## PROBLEM DESCRIPTION
The entries below contain a stretch that opens with the line containing "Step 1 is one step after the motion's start" and closes with the line containing "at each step"; set down that stretch exactly, both ends included, and nothing else.

## Saved data entries
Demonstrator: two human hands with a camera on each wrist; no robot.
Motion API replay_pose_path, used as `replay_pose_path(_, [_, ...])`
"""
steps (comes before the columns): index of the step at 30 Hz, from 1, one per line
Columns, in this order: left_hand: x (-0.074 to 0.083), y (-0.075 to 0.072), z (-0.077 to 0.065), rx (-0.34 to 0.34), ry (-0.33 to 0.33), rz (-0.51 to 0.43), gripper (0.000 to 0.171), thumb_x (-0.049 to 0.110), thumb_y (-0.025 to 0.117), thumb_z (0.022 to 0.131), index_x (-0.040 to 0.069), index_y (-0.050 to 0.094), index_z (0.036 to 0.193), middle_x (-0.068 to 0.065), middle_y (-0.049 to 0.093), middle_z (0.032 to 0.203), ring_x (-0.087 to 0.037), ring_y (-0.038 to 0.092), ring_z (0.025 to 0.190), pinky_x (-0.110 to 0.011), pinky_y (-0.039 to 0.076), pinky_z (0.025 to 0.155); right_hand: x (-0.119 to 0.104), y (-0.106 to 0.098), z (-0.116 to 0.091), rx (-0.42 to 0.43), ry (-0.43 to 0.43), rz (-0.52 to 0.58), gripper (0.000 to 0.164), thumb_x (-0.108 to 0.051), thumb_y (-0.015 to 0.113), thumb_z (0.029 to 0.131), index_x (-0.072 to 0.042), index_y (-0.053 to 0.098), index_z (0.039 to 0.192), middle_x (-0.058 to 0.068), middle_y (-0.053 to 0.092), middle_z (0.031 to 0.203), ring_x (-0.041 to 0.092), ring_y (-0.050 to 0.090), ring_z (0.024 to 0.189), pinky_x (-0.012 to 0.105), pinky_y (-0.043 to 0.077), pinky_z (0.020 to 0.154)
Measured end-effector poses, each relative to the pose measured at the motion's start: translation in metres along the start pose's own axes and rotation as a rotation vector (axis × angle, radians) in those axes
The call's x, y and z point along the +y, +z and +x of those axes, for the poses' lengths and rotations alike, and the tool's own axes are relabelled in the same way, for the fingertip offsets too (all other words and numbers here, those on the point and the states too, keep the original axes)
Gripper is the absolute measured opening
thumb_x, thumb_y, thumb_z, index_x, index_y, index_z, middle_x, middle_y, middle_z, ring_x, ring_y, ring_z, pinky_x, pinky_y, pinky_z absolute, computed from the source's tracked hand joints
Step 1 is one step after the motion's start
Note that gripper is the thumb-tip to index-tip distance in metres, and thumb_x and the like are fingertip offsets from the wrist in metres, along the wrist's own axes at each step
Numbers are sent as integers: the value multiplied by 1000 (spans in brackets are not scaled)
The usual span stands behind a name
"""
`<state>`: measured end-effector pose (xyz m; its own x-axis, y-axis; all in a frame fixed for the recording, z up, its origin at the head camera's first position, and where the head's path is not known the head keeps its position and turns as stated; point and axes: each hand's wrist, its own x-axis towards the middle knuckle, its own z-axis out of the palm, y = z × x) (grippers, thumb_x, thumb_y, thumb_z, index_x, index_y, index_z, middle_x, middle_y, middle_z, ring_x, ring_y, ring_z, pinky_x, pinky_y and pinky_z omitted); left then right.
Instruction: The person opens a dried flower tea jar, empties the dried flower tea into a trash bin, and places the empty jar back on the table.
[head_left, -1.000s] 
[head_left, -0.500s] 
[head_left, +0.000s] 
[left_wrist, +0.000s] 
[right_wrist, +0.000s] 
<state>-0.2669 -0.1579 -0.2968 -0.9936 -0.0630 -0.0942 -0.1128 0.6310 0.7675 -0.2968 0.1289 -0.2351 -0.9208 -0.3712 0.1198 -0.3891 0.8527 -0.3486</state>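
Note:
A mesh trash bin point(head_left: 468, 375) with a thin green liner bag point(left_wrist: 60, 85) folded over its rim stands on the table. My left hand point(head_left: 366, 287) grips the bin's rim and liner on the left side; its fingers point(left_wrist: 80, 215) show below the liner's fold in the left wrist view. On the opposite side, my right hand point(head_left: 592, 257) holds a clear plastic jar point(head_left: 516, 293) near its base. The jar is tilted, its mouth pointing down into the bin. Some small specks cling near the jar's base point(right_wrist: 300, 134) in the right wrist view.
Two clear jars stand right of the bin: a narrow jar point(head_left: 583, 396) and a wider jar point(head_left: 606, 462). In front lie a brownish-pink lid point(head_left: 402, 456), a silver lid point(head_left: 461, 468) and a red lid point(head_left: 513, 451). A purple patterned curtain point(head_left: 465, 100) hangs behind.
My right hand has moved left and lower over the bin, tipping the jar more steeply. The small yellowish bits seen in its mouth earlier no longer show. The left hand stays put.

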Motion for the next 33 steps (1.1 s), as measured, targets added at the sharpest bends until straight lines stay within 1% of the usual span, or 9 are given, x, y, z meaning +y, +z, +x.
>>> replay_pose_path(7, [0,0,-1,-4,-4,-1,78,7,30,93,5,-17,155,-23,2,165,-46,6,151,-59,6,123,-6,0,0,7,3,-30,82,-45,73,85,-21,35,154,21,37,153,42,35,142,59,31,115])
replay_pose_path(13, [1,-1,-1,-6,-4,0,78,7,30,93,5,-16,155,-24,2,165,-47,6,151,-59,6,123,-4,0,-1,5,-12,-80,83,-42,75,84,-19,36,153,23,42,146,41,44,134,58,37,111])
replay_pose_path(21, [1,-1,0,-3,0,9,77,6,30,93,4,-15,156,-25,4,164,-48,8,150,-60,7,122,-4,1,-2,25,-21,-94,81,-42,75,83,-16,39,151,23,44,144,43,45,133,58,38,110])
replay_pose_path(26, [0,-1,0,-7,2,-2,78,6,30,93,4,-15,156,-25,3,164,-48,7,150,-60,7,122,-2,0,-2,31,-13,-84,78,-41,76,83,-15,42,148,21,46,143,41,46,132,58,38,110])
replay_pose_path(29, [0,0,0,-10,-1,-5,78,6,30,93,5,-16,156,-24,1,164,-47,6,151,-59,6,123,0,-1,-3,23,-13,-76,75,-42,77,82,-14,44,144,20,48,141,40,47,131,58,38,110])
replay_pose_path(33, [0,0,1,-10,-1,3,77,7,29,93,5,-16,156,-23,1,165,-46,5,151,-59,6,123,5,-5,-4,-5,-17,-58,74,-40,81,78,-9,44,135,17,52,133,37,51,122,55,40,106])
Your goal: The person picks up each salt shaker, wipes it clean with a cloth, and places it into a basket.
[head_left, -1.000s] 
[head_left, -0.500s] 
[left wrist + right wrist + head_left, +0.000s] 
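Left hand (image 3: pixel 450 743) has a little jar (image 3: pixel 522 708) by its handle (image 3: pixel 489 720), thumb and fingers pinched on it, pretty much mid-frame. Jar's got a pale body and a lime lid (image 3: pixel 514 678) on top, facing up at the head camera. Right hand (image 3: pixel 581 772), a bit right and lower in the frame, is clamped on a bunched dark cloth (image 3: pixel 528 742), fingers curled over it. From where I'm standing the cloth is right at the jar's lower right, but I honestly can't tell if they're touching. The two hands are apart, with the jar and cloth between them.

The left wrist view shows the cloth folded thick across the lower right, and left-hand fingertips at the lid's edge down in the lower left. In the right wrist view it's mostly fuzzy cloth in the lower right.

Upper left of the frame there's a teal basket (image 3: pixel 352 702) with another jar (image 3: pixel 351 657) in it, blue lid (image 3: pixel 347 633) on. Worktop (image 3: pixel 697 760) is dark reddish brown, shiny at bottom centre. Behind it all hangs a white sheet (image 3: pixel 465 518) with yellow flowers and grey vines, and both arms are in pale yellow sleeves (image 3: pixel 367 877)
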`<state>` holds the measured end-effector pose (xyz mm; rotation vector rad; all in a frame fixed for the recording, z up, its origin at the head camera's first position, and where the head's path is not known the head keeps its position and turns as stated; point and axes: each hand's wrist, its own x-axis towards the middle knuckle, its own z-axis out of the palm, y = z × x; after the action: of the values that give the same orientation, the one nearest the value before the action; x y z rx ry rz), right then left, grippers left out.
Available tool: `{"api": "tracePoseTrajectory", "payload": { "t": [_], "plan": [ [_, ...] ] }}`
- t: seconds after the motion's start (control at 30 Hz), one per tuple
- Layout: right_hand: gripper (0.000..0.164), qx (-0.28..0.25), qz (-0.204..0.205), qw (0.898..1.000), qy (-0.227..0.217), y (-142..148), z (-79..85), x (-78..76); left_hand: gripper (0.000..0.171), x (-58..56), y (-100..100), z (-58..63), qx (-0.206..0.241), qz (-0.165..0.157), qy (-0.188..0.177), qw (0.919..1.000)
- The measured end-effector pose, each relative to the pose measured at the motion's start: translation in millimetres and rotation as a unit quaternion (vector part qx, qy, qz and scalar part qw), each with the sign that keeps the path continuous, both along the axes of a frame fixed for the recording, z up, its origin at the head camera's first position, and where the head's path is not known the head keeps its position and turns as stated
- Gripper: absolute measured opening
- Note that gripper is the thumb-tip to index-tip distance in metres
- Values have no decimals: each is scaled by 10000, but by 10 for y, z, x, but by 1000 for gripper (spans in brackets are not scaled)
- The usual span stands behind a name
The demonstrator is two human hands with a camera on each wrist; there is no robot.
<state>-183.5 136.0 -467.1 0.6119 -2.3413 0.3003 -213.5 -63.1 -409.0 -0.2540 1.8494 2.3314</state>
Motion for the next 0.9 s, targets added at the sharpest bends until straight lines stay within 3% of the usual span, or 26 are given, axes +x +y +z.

## TASK SOLUTION
Step 1 is one step after the motion's start
Note that gripper is the thumb-tip to index-tip distance in metres, and thumb_x and the like are fingertip offsets from the wrist in metres, along the wrist's own axes at each step

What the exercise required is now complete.